» **What the task asks**
Only one stretch of the records below should be repeated. It starts with the line containing "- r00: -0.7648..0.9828" and goes on through the line containing "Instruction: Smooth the", exactly as written.

**** Material to process ****

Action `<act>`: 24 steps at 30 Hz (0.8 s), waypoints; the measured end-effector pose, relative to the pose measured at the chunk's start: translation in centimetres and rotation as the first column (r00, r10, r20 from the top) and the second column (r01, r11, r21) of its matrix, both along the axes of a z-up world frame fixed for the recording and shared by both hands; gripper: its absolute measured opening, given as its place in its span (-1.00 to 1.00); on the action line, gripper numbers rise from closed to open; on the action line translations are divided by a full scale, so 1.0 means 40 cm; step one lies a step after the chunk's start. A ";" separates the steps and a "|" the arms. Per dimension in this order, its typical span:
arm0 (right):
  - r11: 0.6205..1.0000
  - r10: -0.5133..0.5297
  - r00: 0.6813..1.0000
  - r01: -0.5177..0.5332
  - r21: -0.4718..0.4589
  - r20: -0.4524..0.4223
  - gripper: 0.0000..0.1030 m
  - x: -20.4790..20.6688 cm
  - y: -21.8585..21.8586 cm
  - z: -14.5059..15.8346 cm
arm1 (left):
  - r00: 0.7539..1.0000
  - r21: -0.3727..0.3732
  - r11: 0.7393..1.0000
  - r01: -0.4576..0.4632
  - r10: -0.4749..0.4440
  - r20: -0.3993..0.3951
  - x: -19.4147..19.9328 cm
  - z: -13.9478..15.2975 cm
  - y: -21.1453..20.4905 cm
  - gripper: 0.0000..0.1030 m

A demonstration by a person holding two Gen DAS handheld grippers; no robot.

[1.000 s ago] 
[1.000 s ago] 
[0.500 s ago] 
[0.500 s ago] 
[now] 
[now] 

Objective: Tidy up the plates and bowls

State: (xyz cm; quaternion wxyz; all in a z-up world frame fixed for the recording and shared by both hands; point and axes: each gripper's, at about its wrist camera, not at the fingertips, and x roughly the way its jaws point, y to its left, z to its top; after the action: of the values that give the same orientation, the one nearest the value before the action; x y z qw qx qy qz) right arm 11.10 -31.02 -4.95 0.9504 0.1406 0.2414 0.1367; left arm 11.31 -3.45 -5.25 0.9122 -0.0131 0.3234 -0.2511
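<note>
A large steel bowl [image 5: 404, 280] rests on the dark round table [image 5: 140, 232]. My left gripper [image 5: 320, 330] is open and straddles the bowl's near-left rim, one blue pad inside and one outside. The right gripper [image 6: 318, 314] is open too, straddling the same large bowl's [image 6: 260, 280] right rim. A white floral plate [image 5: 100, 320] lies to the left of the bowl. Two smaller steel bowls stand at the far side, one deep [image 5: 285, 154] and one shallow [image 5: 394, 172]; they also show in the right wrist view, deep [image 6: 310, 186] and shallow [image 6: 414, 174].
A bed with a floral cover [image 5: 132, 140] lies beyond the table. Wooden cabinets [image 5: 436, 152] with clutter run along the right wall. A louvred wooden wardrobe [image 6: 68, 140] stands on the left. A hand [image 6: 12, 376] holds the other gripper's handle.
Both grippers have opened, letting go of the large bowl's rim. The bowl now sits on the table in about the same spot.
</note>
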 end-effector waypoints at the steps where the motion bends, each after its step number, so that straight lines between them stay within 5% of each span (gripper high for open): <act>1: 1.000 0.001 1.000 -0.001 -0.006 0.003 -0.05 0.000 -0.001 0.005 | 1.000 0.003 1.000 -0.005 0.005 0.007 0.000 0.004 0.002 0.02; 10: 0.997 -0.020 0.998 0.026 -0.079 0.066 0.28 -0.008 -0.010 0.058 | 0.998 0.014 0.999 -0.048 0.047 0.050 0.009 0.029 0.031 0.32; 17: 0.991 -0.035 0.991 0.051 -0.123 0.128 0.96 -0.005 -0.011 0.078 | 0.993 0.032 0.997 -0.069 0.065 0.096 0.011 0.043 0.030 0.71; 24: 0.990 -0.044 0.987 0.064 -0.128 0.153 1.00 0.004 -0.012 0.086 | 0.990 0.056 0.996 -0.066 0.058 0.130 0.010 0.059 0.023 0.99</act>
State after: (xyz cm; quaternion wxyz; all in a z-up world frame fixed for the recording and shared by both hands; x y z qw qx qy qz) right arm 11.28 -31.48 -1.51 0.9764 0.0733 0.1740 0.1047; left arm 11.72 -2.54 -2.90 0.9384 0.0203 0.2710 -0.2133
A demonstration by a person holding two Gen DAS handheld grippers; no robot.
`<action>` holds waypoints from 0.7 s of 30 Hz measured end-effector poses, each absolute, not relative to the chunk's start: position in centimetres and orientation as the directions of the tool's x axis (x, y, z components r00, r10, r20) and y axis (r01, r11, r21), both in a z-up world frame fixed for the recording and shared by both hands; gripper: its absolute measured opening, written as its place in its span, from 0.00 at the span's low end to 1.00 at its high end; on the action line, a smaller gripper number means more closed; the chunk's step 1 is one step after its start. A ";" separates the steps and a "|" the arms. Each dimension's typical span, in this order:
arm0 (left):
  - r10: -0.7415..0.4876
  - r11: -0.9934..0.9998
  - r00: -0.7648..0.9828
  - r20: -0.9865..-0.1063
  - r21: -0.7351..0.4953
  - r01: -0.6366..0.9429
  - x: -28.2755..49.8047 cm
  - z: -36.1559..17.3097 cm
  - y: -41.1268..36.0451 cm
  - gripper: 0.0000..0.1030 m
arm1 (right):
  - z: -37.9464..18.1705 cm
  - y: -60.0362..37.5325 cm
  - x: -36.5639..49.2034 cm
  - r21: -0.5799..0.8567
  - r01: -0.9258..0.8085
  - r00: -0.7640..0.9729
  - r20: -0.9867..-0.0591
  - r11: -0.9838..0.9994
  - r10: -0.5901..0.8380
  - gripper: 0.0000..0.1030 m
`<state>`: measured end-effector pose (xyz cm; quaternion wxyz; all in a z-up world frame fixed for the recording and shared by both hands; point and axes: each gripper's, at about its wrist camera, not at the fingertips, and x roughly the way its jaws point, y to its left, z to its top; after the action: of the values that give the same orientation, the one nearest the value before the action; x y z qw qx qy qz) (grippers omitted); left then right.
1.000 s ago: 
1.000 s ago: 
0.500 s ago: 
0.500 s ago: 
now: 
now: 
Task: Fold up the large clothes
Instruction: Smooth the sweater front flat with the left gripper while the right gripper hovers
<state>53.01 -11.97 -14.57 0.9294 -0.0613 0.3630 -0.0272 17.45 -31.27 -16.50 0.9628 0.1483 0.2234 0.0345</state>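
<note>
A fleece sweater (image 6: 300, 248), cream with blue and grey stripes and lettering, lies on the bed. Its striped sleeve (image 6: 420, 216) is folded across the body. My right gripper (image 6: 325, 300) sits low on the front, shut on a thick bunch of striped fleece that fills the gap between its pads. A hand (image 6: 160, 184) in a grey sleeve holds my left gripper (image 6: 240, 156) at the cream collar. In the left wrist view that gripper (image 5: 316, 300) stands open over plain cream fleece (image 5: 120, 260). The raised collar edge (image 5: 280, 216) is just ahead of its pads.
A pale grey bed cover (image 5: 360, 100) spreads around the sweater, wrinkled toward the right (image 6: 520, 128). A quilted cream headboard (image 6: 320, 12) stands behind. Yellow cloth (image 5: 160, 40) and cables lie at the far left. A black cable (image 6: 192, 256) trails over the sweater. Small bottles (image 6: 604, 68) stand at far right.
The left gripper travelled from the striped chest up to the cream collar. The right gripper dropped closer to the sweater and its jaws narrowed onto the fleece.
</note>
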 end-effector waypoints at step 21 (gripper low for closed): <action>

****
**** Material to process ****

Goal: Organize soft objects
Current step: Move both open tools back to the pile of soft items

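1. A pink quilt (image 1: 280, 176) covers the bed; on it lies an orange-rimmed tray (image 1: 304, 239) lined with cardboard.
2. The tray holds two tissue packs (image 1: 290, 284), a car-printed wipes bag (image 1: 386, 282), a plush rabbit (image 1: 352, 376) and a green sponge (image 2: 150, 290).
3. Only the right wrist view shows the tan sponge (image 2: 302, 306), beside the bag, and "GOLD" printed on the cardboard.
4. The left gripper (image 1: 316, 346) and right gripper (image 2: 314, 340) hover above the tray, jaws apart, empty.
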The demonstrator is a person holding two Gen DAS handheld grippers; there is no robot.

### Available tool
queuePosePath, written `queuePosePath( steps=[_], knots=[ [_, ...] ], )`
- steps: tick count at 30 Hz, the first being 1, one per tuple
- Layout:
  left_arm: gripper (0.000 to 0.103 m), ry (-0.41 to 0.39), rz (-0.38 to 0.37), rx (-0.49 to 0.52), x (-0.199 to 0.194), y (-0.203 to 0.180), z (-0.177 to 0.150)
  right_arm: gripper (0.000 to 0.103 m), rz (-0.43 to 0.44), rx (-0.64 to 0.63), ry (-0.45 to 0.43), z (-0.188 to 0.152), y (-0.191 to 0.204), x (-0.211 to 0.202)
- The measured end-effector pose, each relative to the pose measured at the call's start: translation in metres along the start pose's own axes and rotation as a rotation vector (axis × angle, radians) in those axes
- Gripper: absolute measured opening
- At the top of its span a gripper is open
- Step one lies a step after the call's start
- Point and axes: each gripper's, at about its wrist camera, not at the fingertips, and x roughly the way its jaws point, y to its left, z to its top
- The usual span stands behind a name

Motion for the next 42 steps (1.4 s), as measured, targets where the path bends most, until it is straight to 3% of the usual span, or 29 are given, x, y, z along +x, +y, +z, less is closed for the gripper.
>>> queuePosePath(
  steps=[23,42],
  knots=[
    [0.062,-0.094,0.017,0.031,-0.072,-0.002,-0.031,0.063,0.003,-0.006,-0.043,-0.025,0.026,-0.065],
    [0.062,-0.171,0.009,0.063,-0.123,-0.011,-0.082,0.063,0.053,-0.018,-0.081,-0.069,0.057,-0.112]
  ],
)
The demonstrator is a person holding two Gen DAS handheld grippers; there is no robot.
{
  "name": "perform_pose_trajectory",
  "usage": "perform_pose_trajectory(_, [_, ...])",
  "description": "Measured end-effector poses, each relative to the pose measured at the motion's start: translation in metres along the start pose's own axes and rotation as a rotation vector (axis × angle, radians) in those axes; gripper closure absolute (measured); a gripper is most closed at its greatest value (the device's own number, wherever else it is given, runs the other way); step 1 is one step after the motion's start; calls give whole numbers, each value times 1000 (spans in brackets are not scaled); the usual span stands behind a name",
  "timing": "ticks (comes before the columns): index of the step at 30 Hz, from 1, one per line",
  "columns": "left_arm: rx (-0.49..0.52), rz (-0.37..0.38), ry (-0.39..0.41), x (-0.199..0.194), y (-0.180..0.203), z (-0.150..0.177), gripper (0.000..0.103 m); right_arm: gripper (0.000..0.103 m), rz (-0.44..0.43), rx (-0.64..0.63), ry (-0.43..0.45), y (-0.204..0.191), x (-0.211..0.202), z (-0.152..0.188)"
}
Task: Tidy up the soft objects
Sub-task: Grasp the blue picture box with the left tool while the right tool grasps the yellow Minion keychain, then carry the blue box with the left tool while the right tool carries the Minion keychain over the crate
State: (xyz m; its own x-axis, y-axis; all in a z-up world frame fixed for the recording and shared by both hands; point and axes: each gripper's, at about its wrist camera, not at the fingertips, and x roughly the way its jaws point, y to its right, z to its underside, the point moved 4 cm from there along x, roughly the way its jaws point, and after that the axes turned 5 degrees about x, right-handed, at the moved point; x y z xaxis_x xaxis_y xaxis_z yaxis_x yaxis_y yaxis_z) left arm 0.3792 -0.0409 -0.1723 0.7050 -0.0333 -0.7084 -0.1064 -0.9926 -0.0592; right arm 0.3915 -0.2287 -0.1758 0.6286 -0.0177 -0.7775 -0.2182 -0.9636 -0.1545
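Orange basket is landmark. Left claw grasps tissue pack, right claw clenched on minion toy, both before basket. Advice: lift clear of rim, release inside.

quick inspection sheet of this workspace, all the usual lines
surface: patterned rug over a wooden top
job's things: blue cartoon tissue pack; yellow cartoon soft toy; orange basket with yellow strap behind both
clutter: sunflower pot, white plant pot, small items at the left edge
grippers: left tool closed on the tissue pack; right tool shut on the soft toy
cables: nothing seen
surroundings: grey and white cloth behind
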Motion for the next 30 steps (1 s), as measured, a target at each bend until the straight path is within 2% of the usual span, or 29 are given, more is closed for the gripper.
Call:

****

» **Response**
  - r00: -0.7648..0.9828
  - r20: -0.9865..-0.1063
  - r21: -0.7351..0.4953
  - r01: -0.6366..0.9429
  - x: -28.2755..49.8047 cm
  - z: -36.1559..17.3097 cm
  - y: -41.1268..36.0451 cm
  - gripper: 0.0000..0.1030 m
arm1 (right):
  - z: -37.9464..18.1705 cm
  - y: -60.0362..37.5325 cm
  - x: -36.5639..49.2034 cm
  - r21: -0.5799..0.8567
  - r01: -0.9258..0.8085
  - r00: -0.7640..0.9729
  - r20: -0.9867..-0.0591
  - r11: -0.9838..0.9994
  - r10: -0.5901..0.8380
  - gripper: 0.0000..0.1030 m
`<state>`: measured end-effector pose (xyz cm; quaternion wxyz; all in a z-up world frame fixed for the recording and shared by both hands; point and axes: each gripper's, at about its wrist camera, not at the fingertips, and x roughly the way its jaws point, y to its left, z to its top; after the action: of the values that give the same orientation, the one nearest the value before the action; x y z qw qx qy qz) (grippers omitted); left then right.
1.000 s ago: 
1.000 s ago: 
0.500 s ago: 
0.500 s ago: 
now: 
now: 
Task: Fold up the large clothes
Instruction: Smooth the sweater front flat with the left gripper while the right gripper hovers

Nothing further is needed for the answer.